Assignment —
Output, please, exactly those lines of the listing that come before the line with "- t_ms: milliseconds", along with that line itself.

Dataset content —
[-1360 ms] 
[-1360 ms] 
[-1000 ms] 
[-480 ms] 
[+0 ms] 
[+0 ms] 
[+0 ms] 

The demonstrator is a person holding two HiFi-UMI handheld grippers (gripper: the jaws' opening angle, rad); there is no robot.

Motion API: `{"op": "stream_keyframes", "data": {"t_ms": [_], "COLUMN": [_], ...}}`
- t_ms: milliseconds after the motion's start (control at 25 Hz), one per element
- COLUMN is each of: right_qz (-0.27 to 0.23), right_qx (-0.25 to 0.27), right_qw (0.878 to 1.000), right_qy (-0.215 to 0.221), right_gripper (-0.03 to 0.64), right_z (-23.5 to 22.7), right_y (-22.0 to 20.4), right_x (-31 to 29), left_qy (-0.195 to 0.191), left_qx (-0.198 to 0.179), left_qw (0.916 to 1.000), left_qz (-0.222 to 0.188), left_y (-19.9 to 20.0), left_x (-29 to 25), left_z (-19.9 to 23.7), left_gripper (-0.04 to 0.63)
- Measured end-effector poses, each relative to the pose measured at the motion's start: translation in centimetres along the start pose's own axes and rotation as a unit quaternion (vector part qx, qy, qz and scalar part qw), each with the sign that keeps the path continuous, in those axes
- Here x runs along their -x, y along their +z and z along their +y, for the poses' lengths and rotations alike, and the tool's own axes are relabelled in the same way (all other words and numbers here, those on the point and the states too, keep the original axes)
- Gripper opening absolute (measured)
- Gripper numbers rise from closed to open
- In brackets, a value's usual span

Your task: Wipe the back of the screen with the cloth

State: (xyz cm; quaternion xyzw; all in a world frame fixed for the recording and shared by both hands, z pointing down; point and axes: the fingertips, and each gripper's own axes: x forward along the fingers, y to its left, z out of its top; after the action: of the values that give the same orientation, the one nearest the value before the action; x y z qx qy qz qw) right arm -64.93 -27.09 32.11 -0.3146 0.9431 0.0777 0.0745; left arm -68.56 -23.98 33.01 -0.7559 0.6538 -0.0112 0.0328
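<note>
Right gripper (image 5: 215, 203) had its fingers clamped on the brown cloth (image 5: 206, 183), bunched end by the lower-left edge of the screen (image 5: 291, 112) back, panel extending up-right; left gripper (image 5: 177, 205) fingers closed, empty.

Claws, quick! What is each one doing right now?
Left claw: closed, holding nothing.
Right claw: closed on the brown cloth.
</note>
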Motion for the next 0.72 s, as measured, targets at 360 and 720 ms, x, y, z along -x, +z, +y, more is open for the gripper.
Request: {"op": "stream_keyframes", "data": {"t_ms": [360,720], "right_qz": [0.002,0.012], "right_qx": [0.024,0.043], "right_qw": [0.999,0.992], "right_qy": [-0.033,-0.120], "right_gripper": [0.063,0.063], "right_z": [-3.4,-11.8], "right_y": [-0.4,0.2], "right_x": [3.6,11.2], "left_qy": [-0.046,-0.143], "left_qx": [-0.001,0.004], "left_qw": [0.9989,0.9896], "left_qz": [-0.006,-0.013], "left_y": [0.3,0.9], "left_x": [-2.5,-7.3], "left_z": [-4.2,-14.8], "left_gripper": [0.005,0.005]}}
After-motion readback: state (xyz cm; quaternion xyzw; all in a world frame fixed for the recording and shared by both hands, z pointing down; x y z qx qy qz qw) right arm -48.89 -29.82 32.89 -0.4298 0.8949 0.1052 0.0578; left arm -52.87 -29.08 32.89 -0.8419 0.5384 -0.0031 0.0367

Exercise answer —
[-1360 ms] 
[-1360 ms] 
[-1000 ms] 
[-480 ms] 
[+0 ms] 
[+0 ms] 
[+0 ms] 

The demonstrator is a person holding two HiFi-UMI handheld grippers (gripper: the jaws' opening angle, rad); there is no robot.

Motion API: `{"op": "stream_keyframes", "data": {"t_ms": [_], "COLUMN": [_], ...}}`
- t_ms: milliseconds after the motion's start (control at 25 Hz), one per element

There is no more to the output.